Triumph of Orthodoxy icon

The Icon of the Triumph of Orthodoxy (also known as the Icon of the Sunday of Orthodoxy) is the festal icon for the first Sunday of Great Lent, a celebration that commemorated the end of Byzantine Iconoclasm and restoration of icons to the church in 843.

The earliest known depiction of this subject thought to have been painted in Constantinople, capital of the Byzantine Empire. This icon was purchased by the British Museum in 1988. The dimensions of the icon are: height: 37.8 cm, width: 31.4 cm, depth: 5.3 cm.

The icon tells about the end of the period of iconoclasm. For half a century there has been a debate about whether Jesus Christ, the Mother of God, the Saints can be depicted and we can pray in front of these images? This dramatic period in church history ends with what we call the Triumph of Orthodoxy.

Triumph of Orthodoxy

In the center of the iconographic composition is the Odigitria (Hodegetria), the icon of the Mother of God (Guide), which was commonly believed to have been created by St Luke and who was revered as the patroness of Byzantium. The throne on which the Icon is placed shows us that the icon is a liturgical image, and it participates in the liturgy. It is the celebration of the victory of the iconodules over the iconoclasts by the decision of the Seventh Ecumenical Council. 

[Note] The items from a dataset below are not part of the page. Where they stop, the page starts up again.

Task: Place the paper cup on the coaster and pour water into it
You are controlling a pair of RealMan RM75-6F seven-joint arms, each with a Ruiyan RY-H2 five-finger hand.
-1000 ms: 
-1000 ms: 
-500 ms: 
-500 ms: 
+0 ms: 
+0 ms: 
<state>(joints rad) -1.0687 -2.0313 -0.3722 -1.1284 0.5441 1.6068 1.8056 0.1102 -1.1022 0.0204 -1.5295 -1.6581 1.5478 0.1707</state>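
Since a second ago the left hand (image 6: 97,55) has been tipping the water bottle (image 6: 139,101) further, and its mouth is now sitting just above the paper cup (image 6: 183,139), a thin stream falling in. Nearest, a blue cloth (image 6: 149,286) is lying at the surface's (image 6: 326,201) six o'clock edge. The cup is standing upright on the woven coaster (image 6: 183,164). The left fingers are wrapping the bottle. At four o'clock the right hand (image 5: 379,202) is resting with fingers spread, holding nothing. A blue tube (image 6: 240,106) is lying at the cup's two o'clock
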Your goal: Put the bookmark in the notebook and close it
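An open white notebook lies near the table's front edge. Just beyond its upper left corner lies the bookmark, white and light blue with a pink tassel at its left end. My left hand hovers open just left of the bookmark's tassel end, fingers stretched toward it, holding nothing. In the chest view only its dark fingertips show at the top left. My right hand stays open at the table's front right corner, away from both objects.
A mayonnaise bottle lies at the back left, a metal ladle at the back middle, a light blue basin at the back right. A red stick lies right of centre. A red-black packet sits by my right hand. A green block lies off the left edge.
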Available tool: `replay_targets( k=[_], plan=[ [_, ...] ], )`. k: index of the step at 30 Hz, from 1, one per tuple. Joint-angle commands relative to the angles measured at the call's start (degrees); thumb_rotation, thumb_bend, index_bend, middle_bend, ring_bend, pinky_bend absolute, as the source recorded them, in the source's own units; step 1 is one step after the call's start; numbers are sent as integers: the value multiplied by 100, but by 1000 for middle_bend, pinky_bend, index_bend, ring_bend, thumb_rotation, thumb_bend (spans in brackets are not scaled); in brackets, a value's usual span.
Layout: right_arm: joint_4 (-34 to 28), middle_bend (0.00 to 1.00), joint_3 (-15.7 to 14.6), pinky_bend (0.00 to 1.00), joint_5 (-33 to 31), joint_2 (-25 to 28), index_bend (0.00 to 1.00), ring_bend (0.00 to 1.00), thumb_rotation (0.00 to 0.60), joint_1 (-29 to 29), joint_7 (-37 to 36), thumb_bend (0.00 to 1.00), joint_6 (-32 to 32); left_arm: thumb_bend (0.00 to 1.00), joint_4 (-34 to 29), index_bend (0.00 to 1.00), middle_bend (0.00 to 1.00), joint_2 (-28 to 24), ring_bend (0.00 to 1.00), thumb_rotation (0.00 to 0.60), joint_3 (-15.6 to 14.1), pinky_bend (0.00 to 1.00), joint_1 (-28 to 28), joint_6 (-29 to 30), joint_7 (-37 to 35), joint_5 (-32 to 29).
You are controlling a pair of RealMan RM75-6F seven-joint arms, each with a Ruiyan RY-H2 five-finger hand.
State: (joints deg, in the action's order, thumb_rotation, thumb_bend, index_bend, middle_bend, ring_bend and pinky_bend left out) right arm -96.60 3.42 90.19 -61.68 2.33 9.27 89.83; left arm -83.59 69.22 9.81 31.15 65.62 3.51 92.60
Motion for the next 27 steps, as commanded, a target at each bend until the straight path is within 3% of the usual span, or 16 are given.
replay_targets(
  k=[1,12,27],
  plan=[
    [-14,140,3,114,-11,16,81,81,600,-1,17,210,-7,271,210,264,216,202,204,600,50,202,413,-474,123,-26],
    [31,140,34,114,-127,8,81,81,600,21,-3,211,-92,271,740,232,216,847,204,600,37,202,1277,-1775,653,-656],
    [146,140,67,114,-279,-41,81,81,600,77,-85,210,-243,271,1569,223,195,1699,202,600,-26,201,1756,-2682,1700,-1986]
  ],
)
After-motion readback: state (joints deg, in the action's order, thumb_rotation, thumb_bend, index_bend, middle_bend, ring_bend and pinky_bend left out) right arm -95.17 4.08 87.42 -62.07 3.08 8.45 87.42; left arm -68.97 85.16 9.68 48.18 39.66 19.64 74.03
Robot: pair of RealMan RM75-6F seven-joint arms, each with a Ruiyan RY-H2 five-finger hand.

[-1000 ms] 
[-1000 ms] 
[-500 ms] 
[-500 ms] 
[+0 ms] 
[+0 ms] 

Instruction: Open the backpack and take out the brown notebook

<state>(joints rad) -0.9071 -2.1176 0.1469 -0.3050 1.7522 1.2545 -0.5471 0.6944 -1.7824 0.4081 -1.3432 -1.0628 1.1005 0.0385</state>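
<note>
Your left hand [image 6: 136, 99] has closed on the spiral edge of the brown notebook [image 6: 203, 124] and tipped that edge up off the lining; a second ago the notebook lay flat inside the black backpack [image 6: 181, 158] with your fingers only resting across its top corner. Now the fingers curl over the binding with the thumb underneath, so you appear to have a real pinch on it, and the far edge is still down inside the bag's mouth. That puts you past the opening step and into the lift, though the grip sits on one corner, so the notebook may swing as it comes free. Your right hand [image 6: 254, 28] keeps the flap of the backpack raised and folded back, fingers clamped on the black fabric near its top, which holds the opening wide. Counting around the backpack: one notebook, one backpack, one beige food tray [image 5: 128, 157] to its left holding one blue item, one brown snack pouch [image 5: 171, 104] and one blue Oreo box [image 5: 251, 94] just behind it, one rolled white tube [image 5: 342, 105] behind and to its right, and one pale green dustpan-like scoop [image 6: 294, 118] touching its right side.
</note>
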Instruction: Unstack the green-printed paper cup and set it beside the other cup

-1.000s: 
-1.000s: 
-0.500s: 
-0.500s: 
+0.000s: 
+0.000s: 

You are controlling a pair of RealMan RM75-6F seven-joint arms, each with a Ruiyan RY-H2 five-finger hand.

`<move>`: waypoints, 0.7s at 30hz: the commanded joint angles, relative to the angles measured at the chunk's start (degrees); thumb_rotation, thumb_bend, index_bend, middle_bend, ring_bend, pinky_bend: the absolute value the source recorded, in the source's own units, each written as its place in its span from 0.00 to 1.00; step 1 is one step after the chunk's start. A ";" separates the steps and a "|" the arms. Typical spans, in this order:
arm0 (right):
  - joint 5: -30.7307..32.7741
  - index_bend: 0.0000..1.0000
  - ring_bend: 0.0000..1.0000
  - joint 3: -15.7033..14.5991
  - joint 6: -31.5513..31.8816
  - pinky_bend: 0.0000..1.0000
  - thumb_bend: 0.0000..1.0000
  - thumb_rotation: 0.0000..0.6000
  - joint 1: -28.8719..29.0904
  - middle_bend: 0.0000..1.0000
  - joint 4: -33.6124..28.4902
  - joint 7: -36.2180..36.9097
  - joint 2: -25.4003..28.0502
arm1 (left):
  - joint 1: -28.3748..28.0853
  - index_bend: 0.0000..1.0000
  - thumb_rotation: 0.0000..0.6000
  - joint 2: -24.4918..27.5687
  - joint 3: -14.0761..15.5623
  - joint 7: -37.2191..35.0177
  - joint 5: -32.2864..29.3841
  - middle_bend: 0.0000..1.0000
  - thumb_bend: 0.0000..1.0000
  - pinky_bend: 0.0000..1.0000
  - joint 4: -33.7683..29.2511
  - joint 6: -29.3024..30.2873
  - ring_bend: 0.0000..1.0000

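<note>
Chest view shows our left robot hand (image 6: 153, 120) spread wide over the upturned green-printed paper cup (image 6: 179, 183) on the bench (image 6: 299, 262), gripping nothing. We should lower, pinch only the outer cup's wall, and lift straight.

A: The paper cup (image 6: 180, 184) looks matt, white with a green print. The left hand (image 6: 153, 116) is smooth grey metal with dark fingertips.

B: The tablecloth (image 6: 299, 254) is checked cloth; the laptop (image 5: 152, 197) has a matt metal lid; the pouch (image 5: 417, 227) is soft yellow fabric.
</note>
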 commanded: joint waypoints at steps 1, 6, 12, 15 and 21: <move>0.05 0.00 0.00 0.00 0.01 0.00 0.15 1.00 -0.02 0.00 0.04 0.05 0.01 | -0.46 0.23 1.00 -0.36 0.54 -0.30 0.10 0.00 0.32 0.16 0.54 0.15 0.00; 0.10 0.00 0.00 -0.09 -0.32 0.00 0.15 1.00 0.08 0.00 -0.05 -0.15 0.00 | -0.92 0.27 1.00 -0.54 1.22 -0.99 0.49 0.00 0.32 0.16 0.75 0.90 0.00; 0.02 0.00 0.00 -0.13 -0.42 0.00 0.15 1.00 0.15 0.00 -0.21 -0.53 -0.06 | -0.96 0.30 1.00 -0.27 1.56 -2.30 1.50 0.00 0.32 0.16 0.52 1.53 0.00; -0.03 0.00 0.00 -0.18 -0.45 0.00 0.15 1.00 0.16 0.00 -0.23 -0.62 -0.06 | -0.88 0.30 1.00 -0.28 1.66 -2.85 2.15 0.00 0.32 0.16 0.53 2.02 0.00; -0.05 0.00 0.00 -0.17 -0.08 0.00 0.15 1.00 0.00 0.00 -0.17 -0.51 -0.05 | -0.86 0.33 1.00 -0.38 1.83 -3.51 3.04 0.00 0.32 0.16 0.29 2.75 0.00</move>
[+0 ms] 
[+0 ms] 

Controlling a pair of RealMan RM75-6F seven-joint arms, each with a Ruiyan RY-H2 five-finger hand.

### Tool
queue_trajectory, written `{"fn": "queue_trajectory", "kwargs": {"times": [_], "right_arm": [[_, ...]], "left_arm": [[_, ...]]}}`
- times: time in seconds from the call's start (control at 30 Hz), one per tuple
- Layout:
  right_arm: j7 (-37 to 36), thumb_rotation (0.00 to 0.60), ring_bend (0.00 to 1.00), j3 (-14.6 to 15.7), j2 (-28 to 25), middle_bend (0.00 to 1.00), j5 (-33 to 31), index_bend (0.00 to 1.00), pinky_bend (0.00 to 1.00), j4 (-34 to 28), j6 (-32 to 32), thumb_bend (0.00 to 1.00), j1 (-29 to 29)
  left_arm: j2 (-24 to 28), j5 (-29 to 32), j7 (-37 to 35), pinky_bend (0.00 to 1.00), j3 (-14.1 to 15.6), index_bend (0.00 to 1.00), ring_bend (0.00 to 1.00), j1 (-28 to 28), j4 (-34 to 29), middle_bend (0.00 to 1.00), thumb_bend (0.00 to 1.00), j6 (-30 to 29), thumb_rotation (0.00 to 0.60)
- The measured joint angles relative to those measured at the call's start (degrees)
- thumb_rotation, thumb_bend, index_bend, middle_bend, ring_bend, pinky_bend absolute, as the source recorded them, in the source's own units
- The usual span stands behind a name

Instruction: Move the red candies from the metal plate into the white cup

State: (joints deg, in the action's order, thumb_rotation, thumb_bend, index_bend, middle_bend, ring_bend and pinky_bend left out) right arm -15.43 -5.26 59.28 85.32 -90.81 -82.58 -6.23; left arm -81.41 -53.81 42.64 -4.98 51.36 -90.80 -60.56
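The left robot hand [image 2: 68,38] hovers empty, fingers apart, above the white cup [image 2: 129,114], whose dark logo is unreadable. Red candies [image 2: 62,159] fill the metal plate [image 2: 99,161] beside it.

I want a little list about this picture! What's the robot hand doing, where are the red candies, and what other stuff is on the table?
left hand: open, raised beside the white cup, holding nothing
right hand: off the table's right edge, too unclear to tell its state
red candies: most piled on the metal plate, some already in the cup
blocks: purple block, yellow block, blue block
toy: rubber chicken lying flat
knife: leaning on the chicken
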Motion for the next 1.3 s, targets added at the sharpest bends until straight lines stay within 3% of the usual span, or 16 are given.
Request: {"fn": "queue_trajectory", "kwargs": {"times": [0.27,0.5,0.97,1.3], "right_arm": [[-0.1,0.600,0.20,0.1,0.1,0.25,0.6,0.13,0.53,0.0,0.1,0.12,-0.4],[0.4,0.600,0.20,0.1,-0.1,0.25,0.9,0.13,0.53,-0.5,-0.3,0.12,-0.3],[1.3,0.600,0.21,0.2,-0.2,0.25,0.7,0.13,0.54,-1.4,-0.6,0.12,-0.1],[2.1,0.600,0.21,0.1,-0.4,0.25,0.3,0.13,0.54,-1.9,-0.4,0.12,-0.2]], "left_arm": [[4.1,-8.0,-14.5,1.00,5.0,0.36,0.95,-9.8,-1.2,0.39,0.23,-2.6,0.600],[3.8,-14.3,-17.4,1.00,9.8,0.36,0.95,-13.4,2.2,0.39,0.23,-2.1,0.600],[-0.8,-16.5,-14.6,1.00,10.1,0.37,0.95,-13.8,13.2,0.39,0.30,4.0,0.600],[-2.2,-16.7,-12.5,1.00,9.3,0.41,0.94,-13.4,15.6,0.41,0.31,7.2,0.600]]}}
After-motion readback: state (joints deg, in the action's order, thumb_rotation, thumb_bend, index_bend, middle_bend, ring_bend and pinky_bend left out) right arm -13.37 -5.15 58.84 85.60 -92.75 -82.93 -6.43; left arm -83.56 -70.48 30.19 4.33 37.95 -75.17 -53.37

The icon of Hodegetria is being held up by two angels while to the left stand Empress Theodora and her son Michael III. To the right of the Hodegetria are Patriarch Methodios, Bishop Theodore, and two monks. This suggests the event оn March 11, 843, in the temple of St. Sophia where Patriarch Methodios, Empress Theodora and her son Michael III, pray in front of the icon of the Holy Mother of God. Аfter the prayer, there was a  triumphant procession that was made on Sunday, from the Church of the Theotokos in Blachernae to Hagia Sophia, and the believers have returned the icons preserved by them in the temples.

Triumph of Orthodoxy

Beneath them are 11 saints and martyrs. Just below the Hodegetria is Theophanes the Confessor and Theodore the Studite jointly holding an image of Christ. To the far left is Saint Theodosia, the only female saint, holding an icon of Christ-Emmanuel. The fourth figure from the left, right behind Theophanes the Confessor, is identified as Saint Ioannikios. On the right, behind Theodore, the Studite stands a bishop identified by his garb while right behind him stand the brothers Theodorus and Theophanes Graptoi. The last two figures are identified as Saint Theophylaktos and Arsakios. Though they are all depicted together, many of them were not contemporaries.

In the upper row of the icon, we see the images of the participants or their contemporaries killed in 843.

The second line depicts saints who defended icons and icon-worship during the iconoclast period.